The brokerage highlighted several factors contributing to margin improvement for Apollo Tyres:
- Capital Expenditure for Capacity Enhancement: The company allocated ₹500 crore for capital expenditures in the first nine months of fiscal year 2024 to enhance its capacities for future growth. This strategic investment aims to support the company’s expansion plans and improve operational efficiencies.
- Impact of Falling Oil Prices: Despite geopolitical tensions such as the Israel-Hamas conflict and OPEC+ cutting production, oil prices have fallen since October. This trend has continued into February 2024, which is beneficial for tyre manufacturers like Apollo Tyres. Key raw materials such as carbon black, nylon tyre cords, and other chemicals used in tyre manufacturing are derivatives of crude oil.

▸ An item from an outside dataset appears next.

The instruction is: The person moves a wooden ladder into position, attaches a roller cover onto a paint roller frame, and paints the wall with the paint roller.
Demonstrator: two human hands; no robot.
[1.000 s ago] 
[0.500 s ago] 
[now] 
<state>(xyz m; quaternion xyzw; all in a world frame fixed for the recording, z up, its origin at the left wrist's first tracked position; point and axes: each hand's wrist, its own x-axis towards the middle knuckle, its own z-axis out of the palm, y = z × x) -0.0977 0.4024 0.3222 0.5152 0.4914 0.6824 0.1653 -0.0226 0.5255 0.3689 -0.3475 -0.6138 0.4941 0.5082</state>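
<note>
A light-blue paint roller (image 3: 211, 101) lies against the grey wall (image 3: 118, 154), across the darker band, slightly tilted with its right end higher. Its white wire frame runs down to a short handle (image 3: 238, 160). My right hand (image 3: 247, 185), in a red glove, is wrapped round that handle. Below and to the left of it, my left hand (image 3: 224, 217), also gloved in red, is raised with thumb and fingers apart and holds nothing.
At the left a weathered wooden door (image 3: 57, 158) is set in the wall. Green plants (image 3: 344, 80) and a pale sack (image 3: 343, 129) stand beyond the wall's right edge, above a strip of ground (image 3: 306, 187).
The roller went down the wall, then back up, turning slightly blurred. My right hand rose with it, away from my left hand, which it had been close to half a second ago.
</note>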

With crude oil prices declining, input costs for these raw materials decrease, contributing to margin expansion.
- EBITDA Margin Expansion: The brokerage highlighted that Apollo Tyres witnessed an expansion in its EBITDA margin to 18.3 percent in Q3FY24 from 14.2 percent in Q3FY23. This improvement in operational efficiency and profitability further supports the positive outlook for margin expansion.
These factors collectively contribute to the positive outlook for margin improvement and overall financial performance of Apollo Tyres.
Reducing Debt and Attractive Valuations:
Markets Mojo highlighted Apollo Tyres’ efforts to reduce debt through internally generated cash flows. In 9MFY24, the company generated a free cash flow of ₹1,600 crore, a significant increase from ₹600 crore in FY23. The company’s net debt has also decreased from ₹4,300 crore in March 2023 to ₹3,000 crore in December 2023. This reduction in debt is expected to improve the bottom line in the coming quarters, as the company focuses on profitability and enhancing profit ratios.
In terms of valuations, Apollo Tyres is trading attractively with a price-to-earnings (PE) ratio of 18x and a market capitalization-to-sales ratio of 1.3x, indicating undervaluation relative to the company’s margins. Additionally, the enterprise value-to-EBITDA (EV/EBITDA) ratio of 8.22 is considered undervalued, according to the brokerage. These factors collectively highlight the company’s strong fundamentals and potential for future growth.
Disclaimer: The views and recommendations presented above are the opinions of individual analysts or broking companies, and do not represent those of Bystox. Investors are advised to conduct their own research and consult certified financial experts before making any investment decisions.